**Record excerpts:**
● ● ●

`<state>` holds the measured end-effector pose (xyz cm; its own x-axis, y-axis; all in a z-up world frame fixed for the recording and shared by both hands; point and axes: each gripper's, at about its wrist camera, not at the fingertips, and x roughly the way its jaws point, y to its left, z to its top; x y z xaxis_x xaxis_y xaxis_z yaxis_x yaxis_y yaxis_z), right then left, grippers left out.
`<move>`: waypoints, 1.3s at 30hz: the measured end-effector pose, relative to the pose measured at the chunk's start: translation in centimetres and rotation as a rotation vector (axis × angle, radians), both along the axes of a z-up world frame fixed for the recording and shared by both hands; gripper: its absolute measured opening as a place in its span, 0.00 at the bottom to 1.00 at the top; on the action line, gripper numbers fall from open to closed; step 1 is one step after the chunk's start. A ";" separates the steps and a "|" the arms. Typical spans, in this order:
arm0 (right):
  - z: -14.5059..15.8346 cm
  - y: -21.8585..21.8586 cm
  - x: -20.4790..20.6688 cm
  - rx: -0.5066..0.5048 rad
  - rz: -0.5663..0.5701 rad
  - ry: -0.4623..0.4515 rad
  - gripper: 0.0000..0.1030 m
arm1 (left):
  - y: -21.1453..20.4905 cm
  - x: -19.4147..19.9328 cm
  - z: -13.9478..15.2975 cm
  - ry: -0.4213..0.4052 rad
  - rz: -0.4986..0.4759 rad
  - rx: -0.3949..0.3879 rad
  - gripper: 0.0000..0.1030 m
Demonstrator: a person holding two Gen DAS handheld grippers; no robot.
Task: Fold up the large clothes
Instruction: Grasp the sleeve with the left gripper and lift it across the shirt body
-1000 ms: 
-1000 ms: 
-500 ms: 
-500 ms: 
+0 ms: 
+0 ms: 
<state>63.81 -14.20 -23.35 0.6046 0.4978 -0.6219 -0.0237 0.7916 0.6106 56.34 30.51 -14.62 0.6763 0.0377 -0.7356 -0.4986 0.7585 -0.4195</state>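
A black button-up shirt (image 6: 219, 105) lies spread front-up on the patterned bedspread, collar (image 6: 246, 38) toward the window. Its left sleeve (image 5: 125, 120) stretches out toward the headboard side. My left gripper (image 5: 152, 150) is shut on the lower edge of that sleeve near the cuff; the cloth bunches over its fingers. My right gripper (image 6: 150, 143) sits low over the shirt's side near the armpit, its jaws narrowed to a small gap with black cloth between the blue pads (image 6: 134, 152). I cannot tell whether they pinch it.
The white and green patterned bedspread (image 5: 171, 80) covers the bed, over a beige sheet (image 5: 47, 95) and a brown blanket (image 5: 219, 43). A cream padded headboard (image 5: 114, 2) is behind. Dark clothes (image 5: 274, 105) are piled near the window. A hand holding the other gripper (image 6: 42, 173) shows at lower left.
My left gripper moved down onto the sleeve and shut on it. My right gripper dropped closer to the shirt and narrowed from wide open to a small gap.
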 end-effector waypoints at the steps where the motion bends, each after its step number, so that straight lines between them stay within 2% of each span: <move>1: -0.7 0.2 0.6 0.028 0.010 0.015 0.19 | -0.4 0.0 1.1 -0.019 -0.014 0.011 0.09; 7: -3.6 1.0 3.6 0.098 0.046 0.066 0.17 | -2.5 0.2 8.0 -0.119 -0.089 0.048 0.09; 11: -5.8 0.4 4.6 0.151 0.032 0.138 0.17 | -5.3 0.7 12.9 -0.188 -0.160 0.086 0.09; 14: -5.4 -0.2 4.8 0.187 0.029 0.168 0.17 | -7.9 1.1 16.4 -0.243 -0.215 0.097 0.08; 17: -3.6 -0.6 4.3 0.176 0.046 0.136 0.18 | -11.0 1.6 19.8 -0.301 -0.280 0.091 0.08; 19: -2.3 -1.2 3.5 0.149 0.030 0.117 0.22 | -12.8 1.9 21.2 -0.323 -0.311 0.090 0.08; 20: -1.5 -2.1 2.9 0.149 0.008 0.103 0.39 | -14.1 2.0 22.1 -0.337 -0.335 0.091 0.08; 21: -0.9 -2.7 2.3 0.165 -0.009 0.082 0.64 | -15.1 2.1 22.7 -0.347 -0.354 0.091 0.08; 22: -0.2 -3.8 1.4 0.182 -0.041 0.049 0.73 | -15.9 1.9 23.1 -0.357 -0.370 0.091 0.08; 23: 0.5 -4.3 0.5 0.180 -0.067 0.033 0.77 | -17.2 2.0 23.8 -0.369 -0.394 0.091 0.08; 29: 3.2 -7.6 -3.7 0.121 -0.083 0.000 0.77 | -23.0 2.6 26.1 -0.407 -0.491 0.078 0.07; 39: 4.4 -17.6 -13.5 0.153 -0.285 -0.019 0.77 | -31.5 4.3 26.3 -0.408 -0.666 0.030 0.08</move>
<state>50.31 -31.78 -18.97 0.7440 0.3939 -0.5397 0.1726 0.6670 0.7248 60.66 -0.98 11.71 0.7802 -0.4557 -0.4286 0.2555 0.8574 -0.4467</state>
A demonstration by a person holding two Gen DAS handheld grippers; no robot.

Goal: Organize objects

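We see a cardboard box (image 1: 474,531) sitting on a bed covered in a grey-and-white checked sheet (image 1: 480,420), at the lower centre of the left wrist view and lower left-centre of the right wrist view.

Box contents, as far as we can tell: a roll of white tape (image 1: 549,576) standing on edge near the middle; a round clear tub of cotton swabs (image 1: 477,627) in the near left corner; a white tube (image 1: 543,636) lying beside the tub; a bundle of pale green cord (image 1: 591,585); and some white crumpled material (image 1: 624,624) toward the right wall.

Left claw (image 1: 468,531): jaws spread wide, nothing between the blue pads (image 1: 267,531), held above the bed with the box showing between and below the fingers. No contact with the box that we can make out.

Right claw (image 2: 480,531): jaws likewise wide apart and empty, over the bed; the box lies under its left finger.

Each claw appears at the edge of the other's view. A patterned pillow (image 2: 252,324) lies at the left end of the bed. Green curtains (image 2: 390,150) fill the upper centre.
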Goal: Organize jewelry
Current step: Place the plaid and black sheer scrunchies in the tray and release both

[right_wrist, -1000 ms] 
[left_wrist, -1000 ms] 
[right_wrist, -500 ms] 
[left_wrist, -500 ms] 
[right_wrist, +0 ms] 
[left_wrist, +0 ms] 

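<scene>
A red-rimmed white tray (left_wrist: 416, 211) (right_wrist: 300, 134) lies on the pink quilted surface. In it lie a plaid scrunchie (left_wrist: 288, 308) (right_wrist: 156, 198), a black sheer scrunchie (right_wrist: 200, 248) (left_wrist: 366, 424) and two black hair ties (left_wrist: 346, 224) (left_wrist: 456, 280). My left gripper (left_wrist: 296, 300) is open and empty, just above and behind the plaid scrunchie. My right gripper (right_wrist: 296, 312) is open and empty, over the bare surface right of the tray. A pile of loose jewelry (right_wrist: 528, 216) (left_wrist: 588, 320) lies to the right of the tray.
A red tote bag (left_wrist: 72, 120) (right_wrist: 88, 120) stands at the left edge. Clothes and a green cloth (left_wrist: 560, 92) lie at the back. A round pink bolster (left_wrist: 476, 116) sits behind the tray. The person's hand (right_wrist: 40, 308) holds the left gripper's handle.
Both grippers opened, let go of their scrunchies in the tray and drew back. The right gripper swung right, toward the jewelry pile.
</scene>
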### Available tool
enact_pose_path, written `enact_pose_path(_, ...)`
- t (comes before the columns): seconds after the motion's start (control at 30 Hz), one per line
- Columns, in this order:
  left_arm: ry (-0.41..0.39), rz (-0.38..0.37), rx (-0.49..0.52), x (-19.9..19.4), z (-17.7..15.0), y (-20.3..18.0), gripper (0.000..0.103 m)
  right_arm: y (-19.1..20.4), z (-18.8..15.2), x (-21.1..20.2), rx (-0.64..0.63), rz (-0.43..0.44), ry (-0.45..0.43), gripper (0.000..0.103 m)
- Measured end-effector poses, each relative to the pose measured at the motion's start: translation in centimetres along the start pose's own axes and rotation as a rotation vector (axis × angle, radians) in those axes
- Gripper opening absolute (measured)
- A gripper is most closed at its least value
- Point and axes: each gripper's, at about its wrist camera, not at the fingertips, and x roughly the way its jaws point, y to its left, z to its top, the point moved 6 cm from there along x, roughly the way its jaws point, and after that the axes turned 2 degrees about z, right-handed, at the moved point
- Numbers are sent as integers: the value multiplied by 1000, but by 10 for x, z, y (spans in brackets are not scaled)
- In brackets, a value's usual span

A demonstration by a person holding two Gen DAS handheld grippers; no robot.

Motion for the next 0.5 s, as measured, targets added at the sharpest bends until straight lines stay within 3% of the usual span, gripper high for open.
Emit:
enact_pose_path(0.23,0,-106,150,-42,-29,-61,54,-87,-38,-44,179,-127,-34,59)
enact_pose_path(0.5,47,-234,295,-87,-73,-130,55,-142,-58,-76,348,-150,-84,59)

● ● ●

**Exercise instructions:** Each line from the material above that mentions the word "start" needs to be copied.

**Response for this exercise:**
`<move>`: waypoints, 1.3s at 30hz: the measured end-effector pose, relative to the pose measured at the chunk's start: translation in centimetres and rotation as a rotation vector (axis × angle, radians), both along the axes of a z-up world frame fixed for the recording and shared by both hands; gripper: its absolute measured opening as a place in its span, 0.00 at the bottom to 1.00 at the top; on the action line, gripper numbers fall from open to closed; step 1 is one step after the chunk's start. A ";" separates the steps and a "|" the arms. Typical spans, in this order:
- t (comes before the columns): seconds after the motion's start (control at 30 Hz), one per line
- Measured end-effector poses, each relative to the pose measured at the motion's start: translation in centimetres along the start pose's own axes and rotation as a rotation vector (axis × angle, radians) in those axes

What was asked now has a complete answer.